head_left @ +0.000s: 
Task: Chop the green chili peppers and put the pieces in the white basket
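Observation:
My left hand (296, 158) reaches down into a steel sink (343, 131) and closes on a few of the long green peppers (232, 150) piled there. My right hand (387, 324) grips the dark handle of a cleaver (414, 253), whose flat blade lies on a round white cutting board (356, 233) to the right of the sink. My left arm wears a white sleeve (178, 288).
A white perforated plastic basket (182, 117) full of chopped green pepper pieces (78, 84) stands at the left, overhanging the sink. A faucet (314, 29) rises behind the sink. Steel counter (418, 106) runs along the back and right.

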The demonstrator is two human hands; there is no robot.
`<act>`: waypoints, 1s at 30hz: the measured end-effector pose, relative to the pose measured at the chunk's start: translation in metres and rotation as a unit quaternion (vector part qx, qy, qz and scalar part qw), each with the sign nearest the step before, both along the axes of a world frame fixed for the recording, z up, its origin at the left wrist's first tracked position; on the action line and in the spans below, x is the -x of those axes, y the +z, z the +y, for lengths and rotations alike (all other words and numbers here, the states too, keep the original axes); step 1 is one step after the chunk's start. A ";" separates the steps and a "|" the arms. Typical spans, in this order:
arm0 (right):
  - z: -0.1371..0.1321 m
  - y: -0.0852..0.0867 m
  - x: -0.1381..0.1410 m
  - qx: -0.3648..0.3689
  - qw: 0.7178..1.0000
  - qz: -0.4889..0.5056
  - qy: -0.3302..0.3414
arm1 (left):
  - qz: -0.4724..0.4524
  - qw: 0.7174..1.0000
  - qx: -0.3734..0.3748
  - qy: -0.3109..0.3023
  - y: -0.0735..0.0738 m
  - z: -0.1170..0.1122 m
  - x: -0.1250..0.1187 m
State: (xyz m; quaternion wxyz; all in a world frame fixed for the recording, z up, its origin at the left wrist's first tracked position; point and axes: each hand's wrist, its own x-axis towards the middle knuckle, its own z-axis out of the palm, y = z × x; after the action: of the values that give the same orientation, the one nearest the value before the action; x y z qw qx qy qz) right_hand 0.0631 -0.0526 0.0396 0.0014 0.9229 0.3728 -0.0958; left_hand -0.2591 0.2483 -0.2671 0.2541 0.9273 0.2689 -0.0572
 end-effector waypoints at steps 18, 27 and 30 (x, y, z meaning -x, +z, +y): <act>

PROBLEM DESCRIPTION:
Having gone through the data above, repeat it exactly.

WRITTEN SOLUTION:
head_left @ +0.000s: 
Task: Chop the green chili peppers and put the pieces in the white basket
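Observation:
My left hand (296, 158) reaches down into a steel sink (343, 131) and closes on a few of the long green peppers (232, 150) piled there. My right hand (387, 324) grips the dark handle of a cleaver (414, 253), whose flat blade lies on a round white cutting board (356, 233) to the right of the sink. My left arm wears a white sleeve (178, 288).
A white perforated plastic basket (182, 117) full of chopped green pepper pieces (78, 84) stands at the left, overhanging the sink. A faucet (314, 29) rises behind the sink. Steel counter (418, 106) runs along the back and right.
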
The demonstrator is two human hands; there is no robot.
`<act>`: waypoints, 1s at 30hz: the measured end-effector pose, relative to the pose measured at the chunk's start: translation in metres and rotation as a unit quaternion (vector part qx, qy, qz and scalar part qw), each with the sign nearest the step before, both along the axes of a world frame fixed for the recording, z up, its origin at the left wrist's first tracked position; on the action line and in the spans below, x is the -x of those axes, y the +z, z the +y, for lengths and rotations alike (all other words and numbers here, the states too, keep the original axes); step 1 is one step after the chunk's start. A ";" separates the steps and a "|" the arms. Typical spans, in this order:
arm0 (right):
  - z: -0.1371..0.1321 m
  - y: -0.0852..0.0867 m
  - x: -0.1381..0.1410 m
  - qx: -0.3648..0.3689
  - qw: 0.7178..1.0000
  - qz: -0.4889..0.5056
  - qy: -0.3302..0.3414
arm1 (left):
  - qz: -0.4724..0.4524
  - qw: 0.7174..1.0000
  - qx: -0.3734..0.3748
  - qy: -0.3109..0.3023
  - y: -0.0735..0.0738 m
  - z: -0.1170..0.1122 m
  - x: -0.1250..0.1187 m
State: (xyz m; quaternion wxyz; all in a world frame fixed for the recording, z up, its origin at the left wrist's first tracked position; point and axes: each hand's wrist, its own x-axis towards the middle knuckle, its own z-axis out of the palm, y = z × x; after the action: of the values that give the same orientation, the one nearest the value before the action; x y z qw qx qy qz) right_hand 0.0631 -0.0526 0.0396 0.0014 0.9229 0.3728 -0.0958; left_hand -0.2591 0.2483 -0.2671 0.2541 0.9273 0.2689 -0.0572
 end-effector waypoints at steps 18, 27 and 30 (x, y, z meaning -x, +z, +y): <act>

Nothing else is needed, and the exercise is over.